## Activity
For the data below, restate word for word only the lines from the line containing "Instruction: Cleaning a" through the line containing "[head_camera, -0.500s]", both ends included.

## Provided data
************
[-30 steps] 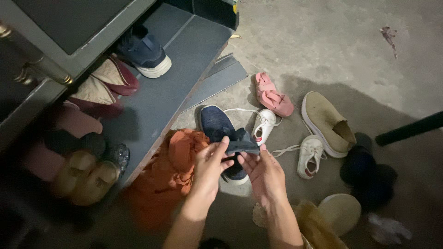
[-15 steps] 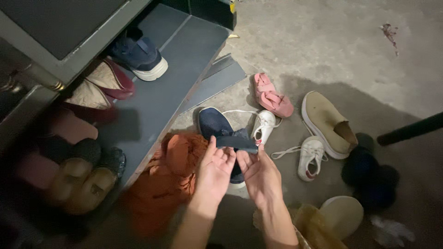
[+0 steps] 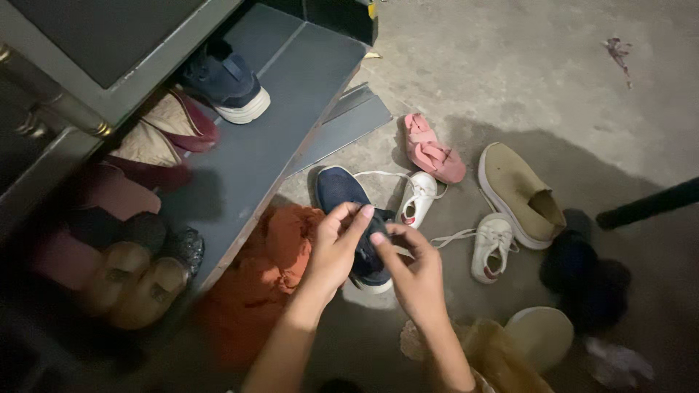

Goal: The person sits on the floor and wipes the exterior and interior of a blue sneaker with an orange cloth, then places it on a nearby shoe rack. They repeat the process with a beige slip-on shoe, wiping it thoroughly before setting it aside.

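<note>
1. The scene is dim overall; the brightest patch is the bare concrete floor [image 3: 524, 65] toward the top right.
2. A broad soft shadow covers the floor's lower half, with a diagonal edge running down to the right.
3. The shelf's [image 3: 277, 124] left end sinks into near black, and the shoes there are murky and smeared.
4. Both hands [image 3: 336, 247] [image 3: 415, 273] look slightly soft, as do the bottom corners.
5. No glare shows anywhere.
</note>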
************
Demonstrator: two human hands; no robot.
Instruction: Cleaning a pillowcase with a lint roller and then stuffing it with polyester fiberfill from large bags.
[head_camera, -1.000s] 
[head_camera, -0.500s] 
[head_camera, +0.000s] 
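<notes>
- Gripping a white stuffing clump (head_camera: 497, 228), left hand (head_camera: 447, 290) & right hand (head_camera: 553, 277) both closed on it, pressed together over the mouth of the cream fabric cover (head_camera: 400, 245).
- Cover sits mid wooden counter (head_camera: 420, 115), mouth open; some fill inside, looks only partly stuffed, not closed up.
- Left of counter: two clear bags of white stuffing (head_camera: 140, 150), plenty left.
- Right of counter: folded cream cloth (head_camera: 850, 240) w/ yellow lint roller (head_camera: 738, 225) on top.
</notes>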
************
## Answer box
Instruction: Cleaning a pillowcase with a lint roller and then stuffing it with polyester fiberfill from large bags.
[head_camera, -1.000s] 
[head_camera, -0.500s] 

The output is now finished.